Task item
Pictures in the data below are not part of the copy; transcribe everything else exactly.

Data shown
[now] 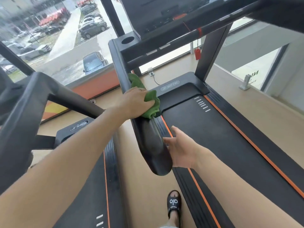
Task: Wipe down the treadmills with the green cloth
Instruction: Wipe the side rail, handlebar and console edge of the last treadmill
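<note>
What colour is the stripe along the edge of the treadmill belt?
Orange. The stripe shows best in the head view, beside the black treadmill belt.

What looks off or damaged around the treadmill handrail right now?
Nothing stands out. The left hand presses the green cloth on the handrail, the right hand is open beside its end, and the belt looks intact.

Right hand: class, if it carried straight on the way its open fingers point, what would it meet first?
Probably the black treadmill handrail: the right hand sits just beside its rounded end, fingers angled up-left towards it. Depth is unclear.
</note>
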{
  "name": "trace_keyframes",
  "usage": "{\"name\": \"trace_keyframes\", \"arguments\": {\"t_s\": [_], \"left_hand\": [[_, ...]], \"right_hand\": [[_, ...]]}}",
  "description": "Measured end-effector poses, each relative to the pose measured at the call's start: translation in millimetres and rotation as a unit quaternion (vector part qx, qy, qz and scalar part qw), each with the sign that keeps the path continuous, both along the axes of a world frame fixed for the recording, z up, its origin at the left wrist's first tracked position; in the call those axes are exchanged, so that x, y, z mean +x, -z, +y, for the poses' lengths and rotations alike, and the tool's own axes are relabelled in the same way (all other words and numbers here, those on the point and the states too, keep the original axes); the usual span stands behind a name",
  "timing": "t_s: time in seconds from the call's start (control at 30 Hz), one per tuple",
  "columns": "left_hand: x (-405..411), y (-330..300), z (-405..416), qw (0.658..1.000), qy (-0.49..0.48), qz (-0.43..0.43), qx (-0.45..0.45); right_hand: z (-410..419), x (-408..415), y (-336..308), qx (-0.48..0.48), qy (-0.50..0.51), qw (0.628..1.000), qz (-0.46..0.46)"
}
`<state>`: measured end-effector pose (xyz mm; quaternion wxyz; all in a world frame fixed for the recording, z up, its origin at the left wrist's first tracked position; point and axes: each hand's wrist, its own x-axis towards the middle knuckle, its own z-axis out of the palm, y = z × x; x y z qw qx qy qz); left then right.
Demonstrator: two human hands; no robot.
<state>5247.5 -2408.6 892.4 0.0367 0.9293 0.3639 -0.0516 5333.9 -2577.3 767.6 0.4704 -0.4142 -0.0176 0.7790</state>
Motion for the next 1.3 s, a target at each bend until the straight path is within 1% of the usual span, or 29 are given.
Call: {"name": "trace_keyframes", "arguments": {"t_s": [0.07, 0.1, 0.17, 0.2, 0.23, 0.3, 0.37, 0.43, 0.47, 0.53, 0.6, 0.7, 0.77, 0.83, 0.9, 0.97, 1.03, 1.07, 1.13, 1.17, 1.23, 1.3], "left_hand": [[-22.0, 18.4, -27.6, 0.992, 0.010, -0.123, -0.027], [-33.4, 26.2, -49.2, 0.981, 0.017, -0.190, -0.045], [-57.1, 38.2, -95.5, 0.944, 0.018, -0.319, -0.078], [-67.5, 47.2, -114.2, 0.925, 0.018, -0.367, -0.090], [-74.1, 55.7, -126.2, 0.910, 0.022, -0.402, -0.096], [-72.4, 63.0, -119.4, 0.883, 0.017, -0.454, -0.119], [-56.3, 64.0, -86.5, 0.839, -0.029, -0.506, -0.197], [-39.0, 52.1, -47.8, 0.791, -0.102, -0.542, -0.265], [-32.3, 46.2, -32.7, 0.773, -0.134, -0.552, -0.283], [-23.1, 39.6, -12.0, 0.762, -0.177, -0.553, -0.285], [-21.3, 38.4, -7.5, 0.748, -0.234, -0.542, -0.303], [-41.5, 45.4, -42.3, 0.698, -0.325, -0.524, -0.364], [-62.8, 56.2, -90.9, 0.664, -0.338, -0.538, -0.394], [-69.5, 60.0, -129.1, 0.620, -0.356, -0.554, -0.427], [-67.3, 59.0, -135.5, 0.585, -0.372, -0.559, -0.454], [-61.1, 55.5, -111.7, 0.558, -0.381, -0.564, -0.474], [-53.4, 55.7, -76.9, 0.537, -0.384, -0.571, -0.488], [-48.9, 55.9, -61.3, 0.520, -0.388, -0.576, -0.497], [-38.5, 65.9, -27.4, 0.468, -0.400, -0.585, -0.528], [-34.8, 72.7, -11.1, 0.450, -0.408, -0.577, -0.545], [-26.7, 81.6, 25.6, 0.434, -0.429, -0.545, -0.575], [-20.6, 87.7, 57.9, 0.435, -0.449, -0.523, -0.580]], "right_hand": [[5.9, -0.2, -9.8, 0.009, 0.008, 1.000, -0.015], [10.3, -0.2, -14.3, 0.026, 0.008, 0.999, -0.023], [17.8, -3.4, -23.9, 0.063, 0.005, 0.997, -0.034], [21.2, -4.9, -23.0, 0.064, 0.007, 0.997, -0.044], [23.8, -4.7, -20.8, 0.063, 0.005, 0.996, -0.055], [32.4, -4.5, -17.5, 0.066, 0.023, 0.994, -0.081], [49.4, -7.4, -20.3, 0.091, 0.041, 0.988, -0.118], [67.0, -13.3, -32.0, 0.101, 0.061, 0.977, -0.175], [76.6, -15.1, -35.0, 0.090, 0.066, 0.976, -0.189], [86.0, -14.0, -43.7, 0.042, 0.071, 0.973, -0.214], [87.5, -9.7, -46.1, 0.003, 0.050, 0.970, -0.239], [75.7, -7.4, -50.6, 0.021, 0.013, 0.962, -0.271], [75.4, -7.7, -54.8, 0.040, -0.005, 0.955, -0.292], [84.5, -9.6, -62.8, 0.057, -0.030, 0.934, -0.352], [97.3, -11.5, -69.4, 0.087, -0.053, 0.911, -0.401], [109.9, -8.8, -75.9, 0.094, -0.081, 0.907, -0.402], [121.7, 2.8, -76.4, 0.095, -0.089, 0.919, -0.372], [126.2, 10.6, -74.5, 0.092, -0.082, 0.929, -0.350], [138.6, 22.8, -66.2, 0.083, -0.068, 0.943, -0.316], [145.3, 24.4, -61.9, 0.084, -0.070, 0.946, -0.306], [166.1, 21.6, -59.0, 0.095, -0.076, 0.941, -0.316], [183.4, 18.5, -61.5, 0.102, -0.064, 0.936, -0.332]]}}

Task response
[now] 
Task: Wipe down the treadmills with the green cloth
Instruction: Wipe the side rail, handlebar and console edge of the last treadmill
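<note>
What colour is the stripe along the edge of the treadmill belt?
Orange. The stripe shows best in the head view, beside the black treadmill belt.

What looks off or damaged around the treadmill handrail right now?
Nothing stands out. The left hand presses the green cloth on the handrail, the right hand is open beside its end, and the belt looks intact.

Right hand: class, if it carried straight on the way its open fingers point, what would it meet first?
Probably the black treadmill handrail: the right hand sits just beside its rounded end, fingers angled up-left towards it. Depth is unclear.
</note>
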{
  "name": "trace_keyframes",
  "usage": "{\"name\": \"trace_keyframes\", \"arguments\": {\"t_s\": [_], \"left_hand\": [[_, ...]], \"right_hand\": [[_, ...]]}}",
  "description": "Measured end-effector poses, each relative to the pose measured at the call's start: translation in millimetres and rotation as a unit quaternion (vector part qx, qy, qz and scalar part qw), each with the sign that keeps the path continuous, both along the axes of a world frame fixed for the recording, z up, its origin at the left wrist's first tracked position; in the call those axes are exchanged, so that x, y, z mean +x, -z, +y, for the poses' lengths and rotations alike, and the tool's own axes are relabelled in the same way (all other words and numbers here, those on the point and the states too, keep the original axes); the usual span stands behind a name",
  "timing": "t_s: time in seconds from the call's start (control at 30 Hz), one per tuple",
  "columns": "left_hand: x (-405..411), y (-330..300), z (-405..416), qw (0.658..1.000), qy (-0.49..0.48), qz (-0.43..0.43), qx (-0.45..0.45); right_hand: z (-410..419), x (-408..415), y (-336..308), qx (-0.48..0.48), qy (-0.50..0.51), qw (0.628..1.000), qz (-0.46..0.46)"
}
`<state>`: measured end-effector pose (xyz mm; quaternion wxyz; all in a world frame fixed for the recording, z up, its origin at the left wrist's first tracked position; point and axes: each hand's wrist, its own x-axis towards the middle knuckle, its own z-axis out of the palm, y = z × x; x y z qw qx qy qz); left then right.
Demonstrator: two human hands; no robot.
<state>5247.5 -2408.6 892.4 0.0367 0.9293 0.3639 -0.0516 5333.9 -2577.3 767.6 0.4704 -0.4142 -0.0176 0.7790</state>
Motion for the next 1.3 s, a target at each bend until the straight path is within 1% of the usual span, or 29 are given.
Call: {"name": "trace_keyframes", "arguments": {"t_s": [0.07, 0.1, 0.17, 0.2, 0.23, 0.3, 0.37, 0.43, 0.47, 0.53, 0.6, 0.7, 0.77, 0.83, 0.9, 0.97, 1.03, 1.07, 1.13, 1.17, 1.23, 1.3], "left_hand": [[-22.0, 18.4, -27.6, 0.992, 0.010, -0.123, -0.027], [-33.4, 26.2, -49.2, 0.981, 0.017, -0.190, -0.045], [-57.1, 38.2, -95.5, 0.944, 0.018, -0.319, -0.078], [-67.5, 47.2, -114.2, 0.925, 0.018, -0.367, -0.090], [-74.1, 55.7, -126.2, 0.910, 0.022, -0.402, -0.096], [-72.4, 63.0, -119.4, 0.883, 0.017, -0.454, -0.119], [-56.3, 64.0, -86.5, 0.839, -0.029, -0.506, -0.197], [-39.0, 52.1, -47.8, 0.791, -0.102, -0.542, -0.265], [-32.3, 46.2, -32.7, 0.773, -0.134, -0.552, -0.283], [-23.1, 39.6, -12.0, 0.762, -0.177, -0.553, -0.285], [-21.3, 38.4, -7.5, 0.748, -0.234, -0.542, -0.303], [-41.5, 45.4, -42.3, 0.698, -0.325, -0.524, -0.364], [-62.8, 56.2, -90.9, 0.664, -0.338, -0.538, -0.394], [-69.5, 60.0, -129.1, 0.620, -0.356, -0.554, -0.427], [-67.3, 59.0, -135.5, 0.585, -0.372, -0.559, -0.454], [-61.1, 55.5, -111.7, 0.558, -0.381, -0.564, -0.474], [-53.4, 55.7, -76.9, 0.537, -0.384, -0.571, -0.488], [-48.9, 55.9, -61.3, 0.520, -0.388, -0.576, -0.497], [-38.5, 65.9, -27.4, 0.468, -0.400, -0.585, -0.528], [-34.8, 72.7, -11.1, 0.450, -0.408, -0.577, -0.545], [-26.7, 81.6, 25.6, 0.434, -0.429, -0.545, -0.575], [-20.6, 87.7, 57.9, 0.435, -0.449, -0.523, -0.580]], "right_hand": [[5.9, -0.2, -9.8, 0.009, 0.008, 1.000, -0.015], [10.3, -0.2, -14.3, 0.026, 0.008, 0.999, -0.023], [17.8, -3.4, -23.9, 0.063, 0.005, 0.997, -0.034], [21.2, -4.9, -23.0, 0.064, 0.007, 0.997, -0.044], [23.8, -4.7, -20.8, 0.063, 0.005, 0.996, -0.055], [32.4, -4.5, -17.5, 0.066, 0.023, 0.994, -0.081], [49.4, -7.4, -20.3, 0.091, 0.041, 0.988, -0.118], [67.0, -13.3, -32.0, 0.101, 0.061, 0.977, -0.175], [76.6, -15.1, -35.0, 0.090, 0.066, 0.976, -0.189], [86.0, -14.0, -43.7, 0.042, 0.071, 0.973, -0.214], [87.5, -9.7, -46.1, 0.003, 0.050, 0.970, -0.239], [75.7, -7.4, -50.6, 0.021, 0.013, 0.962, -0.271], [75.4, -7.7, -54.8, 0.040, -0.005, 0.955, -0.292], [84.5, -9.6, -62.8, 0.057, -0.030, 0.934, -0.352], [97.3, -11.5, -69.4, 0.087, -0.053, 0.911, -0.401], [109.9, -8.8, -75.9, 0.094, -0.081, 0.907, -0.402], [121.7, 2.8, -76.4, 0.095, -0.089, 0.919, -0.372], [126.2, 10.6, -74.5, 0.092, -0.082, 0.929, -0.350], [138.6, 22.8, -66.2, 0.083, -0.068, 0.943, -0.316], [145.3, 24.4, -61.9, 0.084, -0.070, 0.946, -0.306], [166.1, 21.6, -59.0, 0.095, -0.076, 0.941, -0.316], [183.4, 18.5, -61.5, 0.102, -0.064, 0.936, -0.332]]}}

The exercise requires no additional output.